Diabetologie und Stoffwechsel 2009; 4 - FV_7
DOI: 10.1055/s-0029-1221803

Einzelnukleotid-Polymorphismen im Nor-1-Gen (NR4A3) beeinflussen die Insulinfreisetzung in deutschen und finnischen Nicht-Diabetikern

H Staiger 1, P Weyrich 1, A Stancakova 2, F Machicao 1, M Laakso 2, A Fritsche 1, HU Häring 1
  • 1Medizinische Universitätsklinik Tübingen, Innere Medizin IV, Tübingen, Germany
  • 2Universitätsklinik Kuopio, Medizinische Abteilung, Kuopio, Finland

Fragestellung: Nor-1 (neuron-derived orphan receptor 1) bildet zusammen mit Nur-77 (nuclear receptor-related protein 77) und Nurr-1 die NR4A-Familie Liganden-unabhängiger Kernrezeptoren. Nor-1 moduliert die hepatische Glukoseproduktion, die Insulinsensitivität von Fettzellen und den oxidativen Stoffwechsel des Skelettmuskels. In dieser Studie wurde untersucht, ob häufige Einzelnukleotid-Polymorphismen (single nucleotide polymorphisms, SNPs) im NR4A3-Genlokus, welcher Nor-1 kodiert, zur Entstehung prädiabetischer Phänotypen, wie Glukoseintoleranz, Insulinresistenz oder β-Zelldysfunktion, beitragen.

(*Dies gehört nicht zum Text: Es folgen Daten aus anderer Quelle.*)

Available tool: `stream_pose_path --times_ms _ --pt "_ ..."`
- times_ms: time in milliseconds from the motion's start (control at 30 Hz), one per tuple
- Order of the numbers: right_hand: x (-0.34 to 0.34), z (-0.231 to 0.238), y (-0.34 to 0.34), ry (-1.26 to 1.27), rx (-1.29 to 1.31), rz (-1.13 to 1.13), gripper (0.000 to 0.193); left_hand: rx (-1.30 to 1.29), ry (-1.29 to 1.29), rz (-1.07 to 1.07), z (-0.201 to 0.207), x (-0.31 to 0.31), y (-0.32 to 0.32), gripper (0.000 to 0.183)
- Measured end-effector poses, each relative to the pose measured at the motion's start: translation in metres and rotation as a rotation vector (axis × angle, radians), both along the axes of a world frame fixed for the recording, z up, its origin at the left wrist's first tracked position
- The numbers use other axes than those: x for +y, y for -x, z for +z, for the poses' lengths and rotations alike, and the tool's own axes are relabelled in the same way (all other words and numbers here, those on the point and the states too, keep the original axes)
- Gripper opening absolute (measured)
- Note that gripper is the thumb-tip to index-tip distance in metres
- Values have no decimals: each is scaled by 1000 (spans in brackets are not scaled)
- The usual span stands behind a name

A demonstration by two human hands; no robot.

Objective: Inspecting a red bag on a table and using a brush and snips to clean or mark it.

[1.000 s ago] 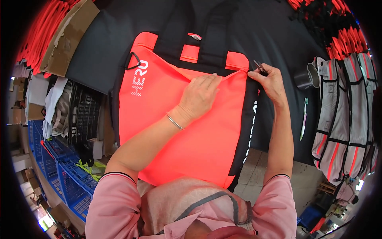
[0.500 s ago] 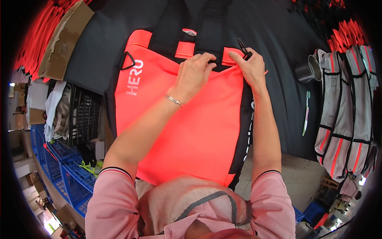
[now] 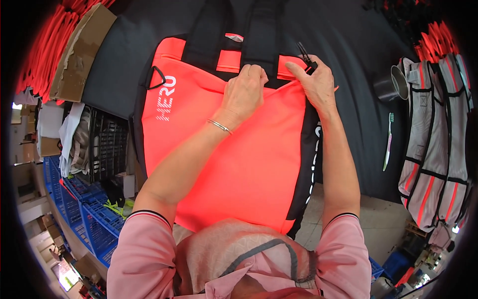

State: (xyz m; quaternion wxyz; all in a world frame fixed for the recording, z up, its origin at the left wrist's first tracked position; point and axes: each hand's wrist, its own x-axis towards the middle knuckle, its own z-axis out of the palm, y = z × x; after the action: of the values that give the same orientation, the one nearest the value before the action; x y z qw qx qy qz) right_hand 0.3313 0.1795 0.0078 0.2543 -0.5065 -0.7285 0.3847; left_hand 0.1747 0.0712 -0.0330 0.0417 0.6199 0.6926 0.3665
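Note:
A bright orange-red and black backpack (image 3: 239, 159) lies before me, its two black shoulder straps (image 3: 260, 37) running away over the table. Fingers curled together, my left hand (image 3: 244, 92) grips the upper edge of the orange panel near the base of the straps. At the upper right corner my right hand (image 3: 320, 85) pinches the same edge, thumb on the fabric. Black thread snips (image 3: 304, 56) are tucked in that hand, their points sticking up past the fingers. What lies beneath my left fingertips is hidden.
Right of the bag lie a toothbrush (image 3: 388, 142) and a grey metal cup (image 3: 389, 83), beside several grey straps (image 3: 423, 144) with orange stripes. At the left are a cardboard piece (image 3: 82, 55), stacked orange fabric (image 3: 47, 62), a black crate (image 3: 107, 144) and blue crates (image 3: 99, 224).
My left fingers have curled in more tightly at the panel's edge. My right hand keeps its hold at the corner, and the whole view has shifted slightly.

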Motion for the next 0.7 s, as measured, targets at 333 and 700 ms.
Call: stream_pose_path --times_ms 333,700 --pt "-7 42 4 -917 -208 445 26 -143 17 47 6 -5 -1 9" --pt "17 33 15 -946 -314 777 17 -160 6 59 3 -3 -4 8"
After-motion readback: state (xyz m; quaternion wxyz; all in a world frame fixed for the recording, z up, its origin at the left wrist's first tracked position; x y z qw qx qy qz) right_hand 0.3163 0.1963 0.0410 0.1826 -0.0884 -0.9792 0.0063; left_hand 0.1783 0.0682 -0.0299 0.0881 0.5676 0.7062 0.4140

Methodik: 1495 nicht-diabetische Teilnehmer der Tübinger Familienstudie für Typ 2 Diabetes (TÜF) wurden für die fünf repräsentativen SNPs rs7047636, rs1526267, rs2416879, rs12686676 und rs10819699 (Frequenz der seltenen Allele: ≥5%), welche 100% der genetischen Variabilität des NR4A3-Lokus (D'=1,0, r2≥0,9) abdecken, genotypisiert und auf Assoziation mit metabolischen Daten, die im Nüchternzustand, im Zuge eines oralen Glukosetoleranztests (OGTT) und eines hyperinsulinämisch-euglykämischen Clamp-Verfahrens (Clamp-Untergruppe: N=506) gewonnen wurden, hin untersucht. Als Replikationskohorte für Positivbefunde dienten 5265 nicht-diabetische Teilnehmer der finnischen METSIM (Metabolic Syndrome In Men) Studie.

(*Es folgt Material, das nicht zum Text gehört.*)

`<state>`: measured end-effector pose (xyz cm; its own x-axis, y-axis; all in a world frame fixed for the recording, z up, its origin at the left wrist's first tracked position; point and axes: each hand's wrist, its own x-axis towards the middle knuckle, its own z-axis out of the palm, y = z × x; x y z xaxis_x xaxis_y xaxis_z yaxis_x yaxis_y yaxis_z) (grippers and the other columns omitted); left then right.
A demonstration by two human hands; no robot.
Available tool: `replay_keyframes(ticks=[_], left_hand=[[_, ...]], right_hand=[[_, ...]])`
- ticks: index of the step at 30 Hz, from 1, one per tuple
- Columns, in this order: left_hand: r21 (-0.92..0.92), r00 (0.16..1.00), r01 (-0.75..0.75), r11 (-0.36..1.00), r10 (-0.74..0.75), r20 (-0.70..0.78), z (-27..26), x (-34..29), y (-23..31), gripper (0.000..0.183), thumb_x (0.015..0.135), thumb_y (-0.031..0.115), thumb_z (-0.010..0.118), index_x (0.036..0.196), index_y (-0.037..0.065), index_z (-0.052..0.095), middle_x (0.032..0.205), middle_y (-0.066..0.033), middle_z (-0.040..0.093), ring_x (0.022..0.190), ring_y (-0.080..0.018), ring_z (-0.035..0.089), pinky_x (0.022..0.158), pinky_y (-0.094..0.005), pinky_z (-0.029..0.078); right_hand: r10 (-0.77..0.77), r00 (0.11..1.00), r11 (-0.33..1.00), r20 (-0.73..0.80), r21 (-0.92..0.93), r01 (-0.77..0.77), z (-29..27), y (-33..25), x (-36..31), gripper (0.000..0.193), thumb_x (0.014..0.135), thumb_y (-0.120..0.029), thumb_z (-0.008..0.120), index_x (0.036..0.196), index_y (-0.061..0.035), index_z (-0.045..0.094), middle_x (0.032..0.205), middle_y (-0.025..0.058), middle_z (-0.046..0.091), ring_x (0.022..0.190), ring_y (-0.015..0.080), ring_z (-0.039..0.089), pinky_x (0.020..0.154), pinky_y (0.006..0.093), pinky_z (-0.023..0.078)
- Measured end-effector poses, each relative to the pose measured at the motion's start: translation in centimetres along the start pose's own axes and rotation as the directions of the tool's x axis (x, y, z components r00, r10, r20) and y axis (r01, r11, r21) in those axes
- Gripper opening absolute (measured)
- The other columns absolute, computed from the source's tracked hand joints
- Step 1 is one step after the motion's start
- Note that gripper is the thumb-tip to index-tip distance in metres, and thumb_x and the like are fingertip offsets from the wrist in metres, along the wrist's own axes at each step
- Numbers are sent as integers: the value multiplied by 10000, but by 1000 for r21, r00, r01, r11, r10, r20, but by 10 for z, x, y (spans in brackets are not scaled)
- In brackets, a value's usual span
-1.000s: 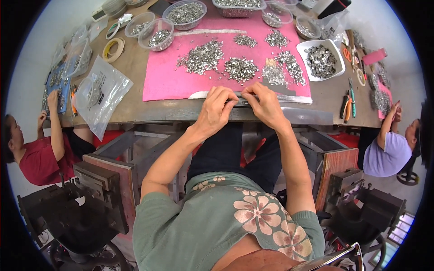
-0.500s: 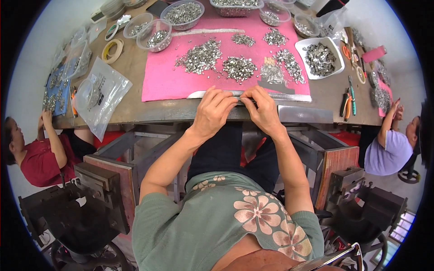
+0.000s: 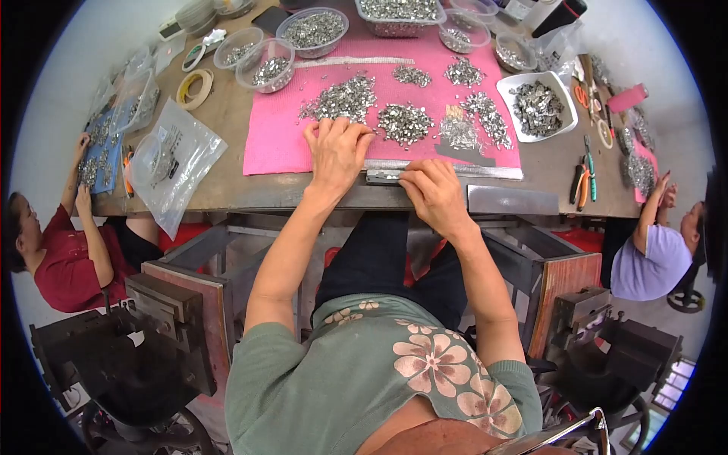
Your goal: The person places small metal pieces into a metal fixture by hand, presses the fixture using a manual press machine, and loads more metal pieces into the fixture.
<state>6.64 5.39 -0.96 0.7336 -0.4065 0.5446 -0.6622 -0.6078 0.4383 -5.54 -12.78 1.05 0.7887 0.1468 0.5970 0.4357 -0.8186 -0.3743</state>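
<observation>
Item: long thin metal strip (image 3: 425,164), silver, lying flat along the near edge of the pink mat (image 3: 280,136) on the desk (image 3: 227,114); long axis runs left to right across the person's front, parallel to the desk's near edge. A short dark metal piece (image 3: 383,176) sits on or against the strip between the two hands; what kind of part it is cannot be told at this size. Left hand (image 3: 337,152): palm down, fingers spread and pointing away from the body, resting on the mat just beyond the strip, its heel beside the short piece's left end; it lies flat and grips nothing that shows. Right hand (image 3: 434,189): fingers curled, thumb and fingertips pinched at the short piece's right end, touching it; whether it truly clamps the piece or only steadies it cannot be told. Hands are close together but apart, the short piece bridging the gap. The right hand is the nearer to the piece and to the free length of strip, which extends from it toward the person's right. Nearby stock: heaps of small silver parts (image 3: 404,123) on the mat just beyond the hands; a white tray (image 3: 506,85) of the same parts at far right.
</observation>
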Motion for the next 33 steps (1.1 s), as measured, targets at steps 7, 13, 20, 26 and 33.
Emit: replay_keyframes(ticks=[7, 13, 20, 26, 33], left_hand=[[62, 996, -88, 994, 88, 16, 5, 4, 1, 89, 874, 215, 747, 925, 142, 742, 883, 1, 634, 932, -214, 571, 967, -448, 322], [-110, 995, -68, 992, 75, 62, 2, 1, 7, 56, 916, 114, 680, 965, 95, 663, 857, -13, 622, 893, -220, 573, 934, -426, 344], [-421, 986, 72, 904, 0, 169, -13, -14, 32, 58, 945, 71, 633, 983, 29, 618, 867, -99, 630, 806, -271, 594, 800, -395, 455], [-479, 986, 149, 865, -96, 134, -13, -19, 30, 50, 913, 36, 642, 951, 34, 610, 821, -93, 616, 799, -288, 565, 783, -423, 429], [-460, 980, 132, 878, -45, 195, -16, -21, 41, 65, 942, 47, 636, 987, 2, 620, 871, -122, 621, 833, -288, 601, 783, -397, 479]], right_hand=[[92, 995, 996, 50, -7, -91, 15, 30, 45, 137, 869, -42, 695, 1006, -49, 706, 864, 112, 607, 853, 321, 610, 793, 435, 469], [72, 992, 993, 100, -105, -61, 35, 47, 60, 88, 863, -83, 706, 926, -34, 671, 875, 119, 607, 865, 329, 603, 794, 456, 466], [181, 971, 978, 154, 73, -194, 17, 50, 52, 78, 858, -85, 689, 920, -40, 674, 887, 122, 633, 903, 328, 613, 823, 431, 457], [90, 991, 996, 95, -38, -86, 30, 46, 59, 108, 844, -91, 715, 950, -74, 704, 890, 106, 634, 878, 317, 614, 793, 453, 468], [88, 993, 995, 81, -47, -85, 33, 57, 53, 96, 840, -102, 728, 924, -62, 705, 873, 97, 637, 859, 309, 612, 778, 436, 468]])
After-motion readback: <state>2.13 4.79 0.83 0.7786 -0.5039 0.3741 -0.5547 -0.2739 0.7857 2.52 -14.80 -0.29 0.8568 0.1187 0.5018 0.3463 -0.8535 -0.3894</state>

Ergebnisse: Alle SNPs befanden sich im Hardy-Weinberg-Äquilibrium (p≥0,7). Das seltene G-Allel von SNP rs7047636 war mit erhöhten 2-Std.-Glukosespiegeln im OGTT (p=0,03, adjustiert für Geschlecht, Alter und BMI) und das seltene A-Allel von SNP rs1526267 mit höherem BMI (p=0,02, adjustiert für Geschlecht und Alter) und reduzierter Insulinsensitivität im Clamp (p=0,03, adjustiert für Geschlecht, Alter und BMI) assoziiert. Am überzeugendsten jedoch war, dass die seltenen Allele der drei SNPs rs1526267, rs12686676 und rs10819699 konsistent mit erhöhter Insulinfreisetzung im OGTT (30-Min.-Insulinspiegel, AUCInsulin30/AUCGlukose30 und AUCC-Peptid/AUCGlukose) assoziiert waren, im Fall von rs12686676 signifikant (p<0,03 für alle drei Indizes, adjustiert für Geschlecht, Alter, BMI und Insulinsensitivität). Die Insulin-basierten Sekretionsindizes waren auch in der METSIM-Kohorte signifikant mit dem rs12686676-Genotyp assoziiert (p<0,04, adjustiert für Alter, BMI und Insulinsensitivität).

Schlussfolgerungen: Häufige Polymorphismen im NR4A3-Genlokus beeinflussen die Insulinfreisetzung. Somit stellt NR4A3 ein neues Kandidatengen für die β-Zelldysfunktion dar, welches nicht auf den SNP-Arrays der jüngsten genomweiten Assoziationsstudien für Typ 2 Diabetes abgebildet war.